▶ _Task requirements_
Transcribe exactly each line of the entries, from the opening line to the line with "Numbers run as", with both of those lines included.
= = =
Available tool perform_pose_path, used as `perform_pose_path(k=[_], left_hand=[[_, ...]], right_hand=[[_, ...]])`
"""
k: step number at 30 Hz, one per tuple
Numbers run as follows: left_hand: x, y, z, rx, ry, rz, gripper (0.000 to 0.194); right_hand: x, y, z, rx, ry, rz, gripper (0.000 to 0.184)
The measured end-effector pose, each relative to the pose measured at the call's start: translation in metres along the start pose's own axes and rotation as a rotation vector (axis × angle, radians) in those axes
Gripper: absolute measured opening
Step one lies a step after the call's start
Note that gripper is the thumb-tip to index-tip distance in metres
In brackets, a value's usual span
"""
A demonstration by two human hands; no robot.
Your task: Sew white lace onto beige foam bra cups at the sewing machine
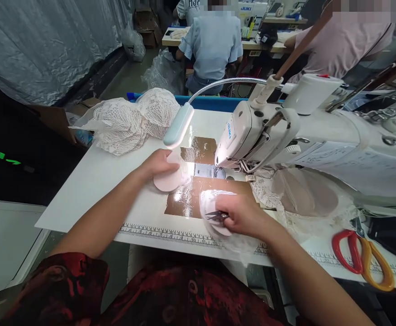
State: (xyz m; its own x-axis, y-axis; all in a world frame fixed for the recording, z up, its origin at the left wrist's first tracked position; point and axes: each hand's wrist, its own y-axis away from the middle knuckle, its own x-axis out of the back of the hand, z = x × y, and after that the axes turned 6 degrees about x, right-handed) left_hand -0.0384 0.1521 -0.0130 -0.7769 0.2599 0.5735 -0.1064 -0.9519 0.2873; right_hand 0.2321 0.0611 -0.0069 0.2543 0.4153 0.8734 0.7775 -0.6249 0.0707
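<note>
Left hand (160, 164): pinching a pale pad (165, 182) over the white tabletop (92, 190), left of the sewing machine (323, 124); right hand (241, 213): curled round dark snips (222, 216), against a second pad (206, 201); tabletop: brown tape (180, 203), printed ruler (150, 232); room: silvery curtain (55, 40), seated co-worker (214, 45); lace bundle (126, 122), far left; lamp (179, 124), just beyond left hand; red-and-orange scissors (356, 253), right

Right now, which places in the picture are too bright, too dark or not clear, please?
Head view: near the lamp, the brown tape shows strong glare; head view: the pad in the left hand looks nearly washed out on its right side; head view, left edge: a dark area hides most detail; head view, top: blocky patches cover two spots.
</note>
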Motion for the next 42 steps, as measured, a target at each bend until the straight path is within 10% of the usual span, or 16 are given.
perform_pose_path(k=[10,13,25,42], left_hand=[[-0.019,0.026,0.007,-0.015,0.475,-0.421,0.028],[-0.019,0.025,0.005,-0.038,0.458,-0.44,0.029],[-0.033,0.029,0.016,-0.532,-0.059,-0.324,0.048],[-0.042,0.028,0.012,-0.166,0.358,-0.631,0.024]], right_hand=[[-0.006,-0.04,0.005,-0.243,-0.714,0.381,0.04],[-0.013,-0.046,0.002,-0.268,-0.688,0.369,0.015],[-0.018,-0.038,0.004,-0.148,-0.665,0.487,0.013],[0.002,-0.015,0.017,-0.253,-0.751,0.399,0.038]])
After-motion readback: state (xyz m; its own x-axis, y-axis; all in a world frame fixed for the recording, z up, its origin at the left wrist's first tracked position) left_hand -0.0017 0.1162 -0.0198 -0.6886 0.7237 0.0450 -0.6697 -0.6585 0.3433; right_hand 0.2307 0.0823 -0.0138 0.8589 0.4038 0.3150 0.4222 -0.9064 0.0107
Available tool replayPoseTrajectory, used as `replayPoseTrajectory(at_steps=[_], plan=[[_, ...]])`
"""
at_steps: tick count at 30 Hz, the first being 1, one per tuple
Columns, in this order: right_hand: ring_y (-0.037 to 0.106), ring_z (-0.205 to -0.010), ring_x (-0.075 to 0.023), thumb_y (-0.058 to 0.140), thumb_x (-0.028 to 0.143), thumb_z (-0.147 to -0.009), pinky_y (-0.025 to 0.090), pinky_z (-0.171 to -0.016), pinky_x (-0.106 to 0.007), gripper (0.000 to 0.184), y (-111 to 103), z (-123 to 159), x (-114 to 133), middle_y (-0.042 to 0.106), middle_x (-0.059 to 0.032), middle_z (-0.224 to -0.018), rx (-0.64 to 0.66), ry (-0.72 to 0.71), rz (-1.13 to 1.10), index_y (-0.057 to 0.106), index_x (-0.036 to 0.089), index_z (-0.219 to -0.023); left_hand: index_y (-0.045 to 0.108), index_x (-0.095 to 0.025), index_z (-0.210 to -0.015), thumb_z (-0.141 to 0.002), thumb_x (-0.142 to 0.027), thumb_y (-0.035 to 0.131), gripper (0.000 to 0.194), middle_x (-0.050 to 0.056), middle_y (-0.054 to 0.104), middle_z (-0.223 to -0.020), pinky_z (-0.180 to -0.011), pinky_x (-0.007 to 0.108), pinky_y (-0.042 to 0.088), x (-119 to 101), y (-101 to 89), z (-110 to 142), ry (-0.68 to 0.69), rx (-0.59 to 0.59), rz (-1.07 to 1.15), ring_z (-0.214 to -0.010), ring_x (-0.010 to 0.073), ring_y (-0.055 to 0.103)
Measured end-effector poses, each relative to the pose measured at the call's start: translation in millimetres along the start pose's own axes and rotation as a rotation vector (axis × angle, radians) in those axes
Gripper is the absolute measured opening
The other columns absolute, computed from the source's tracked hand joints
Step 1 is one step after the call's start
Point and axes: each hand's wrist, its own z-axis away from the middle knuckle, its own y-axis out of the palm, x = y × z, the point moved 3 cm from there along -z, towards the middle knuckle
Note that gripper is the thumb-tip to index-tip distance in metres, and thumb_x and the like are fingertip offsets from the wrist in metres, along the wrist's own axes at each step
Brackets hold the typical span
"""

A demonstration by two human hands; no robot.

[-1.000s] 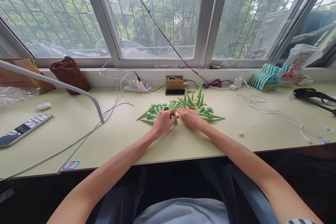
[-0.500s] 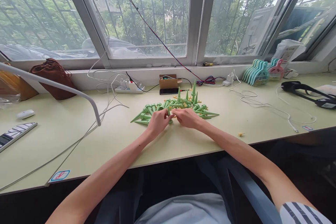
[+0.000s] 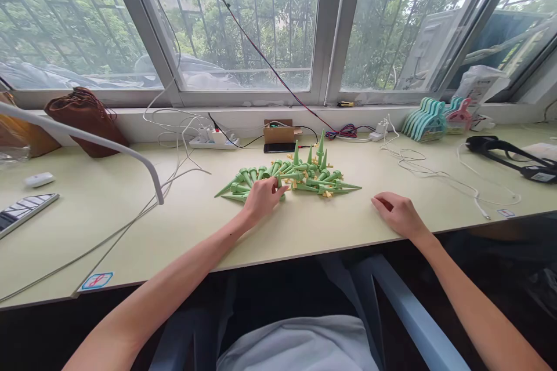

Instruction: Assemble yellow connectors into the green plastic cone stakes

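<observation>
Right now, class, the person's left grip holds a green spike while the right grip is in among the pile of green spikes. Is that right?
Not quite: the right grip is not in the pile of green spikes. The head view shows it apart from them, to their right, near the desk's front edge. The left grip does hold a green spike.

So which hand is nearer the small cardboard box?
Left: the left hand is at the green spikes in front of the box; the right hand is farther off to its right.

Clearance, right hand [image 3: 399, 215]
You have open counter [image 3: 313, 232] between this hand and the green spikes [image 3: 292, 176]; upright spikes [image 3: 321, 147] obstruct the rear.
</observation>
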Motion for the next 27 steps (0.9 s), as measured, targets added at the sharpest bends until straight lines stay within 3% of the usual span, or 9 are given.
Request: replayPoseTrajectory(at_steps=[6,12,20,27], plan=[[0.057,-0.055,-0.0188,0.039,0.044,-0.097,0.032,-0.057,-0.03,0.04,9,-2,8,0.064,-0.0052,-0.063,0.023,0.012,0.235,0.061,0.021,-0.074,0.048,-0.02,-0.06,-0.088,-0.05,0.059,0.043,0.0,0.055,-0.056,-0.055,0.027,0.036,4,1.8,0,0.001,-0.003,0.006,-0.051,0.0133,0.047],[0.051,-0.045,-0.0178,0.036,0.047,-0.098,0.027,-0.055,-0.03,0.047,11,1,0,0.054,-0.0036,-0.05,-0.029,0.025,0.361,0.058,0.021,-0.066,0.046,-0.02,-0.059,-0.088,-0.048,0.06,0.043,0.0,0.055,-0.056,-0.055,0.028,0.036,3,2.8,0,0.005,-0.005,0.001,-0.051,0.0135,0.047],[0.045,-0.043,-0.0158,0.034,0.051,-0.099,0.029,-0.054,-0.029,0.051,11,-11,3,0.047,-0.0019,-0.048,-0.042,-0.004,0.214,0.05,0.022,-0.059,0.045,-0.021,-0.056,-0.088,-0.05,0.059,0.046,0.0,0.053,-0.053,-0.055,0.029,0.036,-3,0.7,2,-0.004,0.017,-0.002,-0.049,0.0136,0.045],[0.035,-0.043,-0.013,0.036,0.047,-0.099,0.029,-0.052,-0.028,0.049,26,-43,30,0.043,0.0004,-0.047,0.014,-0.063,0.068,0.041,0.023,-0.057,0.048,-0.021,-0.058,-0.087,-0.044,0.062,0.04,-0.001,0.055,-0.052,-0.056,0.029,0.037,-7,1.4,4,0.017,0.049,0.023,-0.049,0.0137,0.048]])
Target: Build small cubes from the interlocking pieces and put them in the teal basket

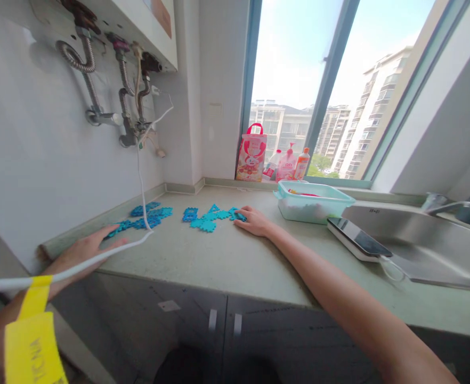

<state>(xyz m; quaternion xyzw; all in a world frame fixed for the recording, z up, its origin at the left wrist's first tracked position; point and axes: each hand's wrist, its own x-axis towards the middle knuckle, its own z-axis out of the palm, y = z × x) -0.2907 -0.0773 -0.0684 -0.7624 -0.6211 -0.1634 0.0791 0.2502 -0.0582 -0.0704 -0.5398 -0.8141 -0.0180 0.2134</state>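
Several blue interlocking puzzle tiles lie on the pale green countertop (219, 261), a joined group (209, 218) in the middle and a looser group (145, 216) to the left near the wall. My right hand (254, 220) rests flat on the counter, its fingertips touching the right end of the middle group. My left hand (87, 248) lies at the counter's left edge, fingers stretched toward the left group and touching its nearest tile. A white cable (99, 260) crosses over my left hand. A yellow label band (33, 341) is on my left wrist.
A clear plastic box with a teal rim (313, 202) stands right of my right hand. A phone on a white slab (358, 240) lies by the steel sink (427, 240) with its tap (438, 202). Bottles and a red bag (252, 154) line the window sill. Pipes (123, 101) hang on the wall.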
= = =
▶ _Task answer_
Available tool perform_pose_path, used as `perform_pose_path(k=[_], left_hand=[[_, ...]], right_hand=[[_, ...]])`
"""
k: step number at 30 Hz, one per tuple
Numbers run as follows: left_hand: x, y, z, rx, ry, rz, gripper (0.000 to 0.194); right_hand: x, y, z, rx, ry, rz, gripper (0.000 to 0.184)

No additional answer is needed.